И так непрерывно, из письма в письмо, то с порицанием, то с похвалой, то с гневом, то с улыбкой — о Борисе Лавреневе и Шкловском, о Семенове и об Эренбурге — о десятках и сотнях имен. И вот среди разнообразия имен — настойчиво выделяемые Горьким Николай Тихонов, Михаил Зощенко.
Если бы мне нужно было назвать наиболее завершенный характер, какой я встретил за свою жизнь, я указал бы на Николая Тихонова. Чудо душевного постоянства олицетворялось в самой внешности этого необыкновенного человека: и двадцать лет назад он был таким, как сейчас — поджарый, легкий, седоволосый, с глазами, сверкающими в быстром движении грубоватых сильных мышц лица. Глухие взрывы тихоновского смеха раздавались в наших спорах при всякой встрече, и было в них что-то по-военному внезапное, как в выстрелах — веселящее и бесповоротное.

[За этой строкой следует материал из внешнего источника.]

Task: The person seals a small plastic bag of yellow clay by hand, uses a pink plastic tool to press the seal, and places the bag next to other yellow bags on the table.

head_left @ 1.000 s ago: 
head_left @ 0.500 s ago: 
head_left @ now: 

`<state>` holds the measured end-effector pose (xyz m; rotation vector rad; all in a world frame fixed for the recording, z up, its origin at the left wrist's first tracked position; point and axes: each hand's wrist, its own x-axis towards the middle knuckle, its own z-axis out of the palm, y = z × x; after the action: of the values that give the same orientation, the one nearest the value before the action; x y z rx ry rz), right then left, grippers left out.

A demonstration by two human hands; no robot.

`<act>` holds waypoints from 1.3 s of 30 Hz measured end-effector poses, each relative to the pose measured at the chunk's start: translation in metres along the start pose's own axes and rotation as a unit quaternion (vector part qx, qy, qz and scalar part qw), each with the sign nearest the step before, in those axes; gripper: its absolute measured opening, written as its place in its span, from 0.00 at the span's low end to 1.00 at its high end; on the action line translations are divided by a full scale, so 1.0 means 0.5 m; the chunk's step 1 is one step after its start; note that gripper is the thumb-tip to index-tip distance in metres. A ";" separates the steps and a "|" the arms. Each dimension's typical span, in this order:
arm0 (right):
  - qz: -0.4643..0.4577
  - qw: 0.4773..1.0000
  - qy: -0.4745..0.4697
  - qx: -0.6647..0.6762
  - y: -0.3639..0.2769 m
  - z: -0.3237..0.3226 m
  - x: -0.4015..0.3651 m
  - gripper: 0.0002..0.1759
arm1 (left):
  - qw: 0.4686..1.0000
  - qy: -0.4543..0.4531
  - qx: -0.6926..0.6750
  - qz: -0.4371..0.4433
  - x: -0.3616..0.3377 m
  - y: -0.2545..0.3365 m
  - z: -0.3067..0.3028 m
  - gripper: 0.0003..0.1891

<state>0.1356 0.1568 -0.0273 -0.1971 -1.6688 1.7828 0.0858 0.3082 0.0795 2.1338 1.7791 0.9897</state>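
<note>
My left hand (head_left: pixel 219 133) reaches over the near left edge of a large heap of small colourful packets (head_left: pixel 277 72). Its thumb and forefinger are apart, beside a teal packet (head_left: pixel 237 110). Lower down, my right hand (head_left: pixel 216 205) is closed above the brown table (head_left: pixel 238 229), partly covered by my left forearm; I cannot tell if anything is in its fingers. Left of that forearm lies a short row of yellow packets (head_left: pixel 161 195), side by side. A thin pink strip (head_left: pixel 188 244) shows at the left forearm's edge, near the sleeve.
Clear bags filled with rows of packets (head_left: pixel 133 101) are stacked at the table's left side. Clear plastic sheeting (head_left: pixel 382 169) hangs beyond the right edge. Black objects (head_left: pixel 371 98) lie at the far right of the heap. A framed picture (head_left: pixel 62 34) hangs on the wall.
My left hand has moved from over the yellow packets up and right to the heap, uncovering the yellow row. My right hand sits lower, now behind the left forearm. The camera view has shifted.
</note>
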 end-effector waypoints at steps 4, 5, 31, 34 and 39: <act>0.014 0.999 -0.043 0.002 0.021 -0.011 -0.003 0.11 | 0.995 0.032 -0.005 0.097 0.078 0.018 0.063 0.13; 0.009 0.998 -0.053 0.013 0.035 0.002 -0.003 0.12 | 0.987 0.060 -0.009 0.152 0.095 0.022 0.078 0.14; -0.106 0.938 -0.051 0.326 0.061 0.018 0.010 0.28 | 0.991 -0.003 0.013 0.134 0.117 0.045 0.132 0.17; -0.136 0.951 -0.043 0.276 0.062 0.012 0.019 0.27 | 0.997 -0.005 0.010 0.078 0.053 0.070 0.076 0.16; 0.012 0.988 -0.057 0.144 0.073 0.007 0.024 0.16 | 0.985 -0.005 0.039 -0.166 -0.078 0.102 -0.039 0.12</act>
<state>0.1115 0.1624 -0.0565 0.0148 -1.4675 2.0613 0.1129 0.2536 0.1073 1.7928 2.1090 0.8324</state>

В том, как он читал среди нас свои стихи, было тоже нечто военное. Обрывисто и страшно взрывалась его краткая строка, с гулом отдаваясь в глубине его торопливо дышащей немного узковатой груди. Читая стихотворение, он всегда спешил, точно бежал, рвался к концу и, кончив, сияющим взглядом окидывал нас, улыбаясь, спрашивая всем своим порывом — ну, как? Если сам он находил в стихах что-нибудь несовершенное, неудачное, он первый хохотал, задавая тон всем нам и словно говоря: это только работа, работа, вот погодите, я напишу завтра по-настоящему!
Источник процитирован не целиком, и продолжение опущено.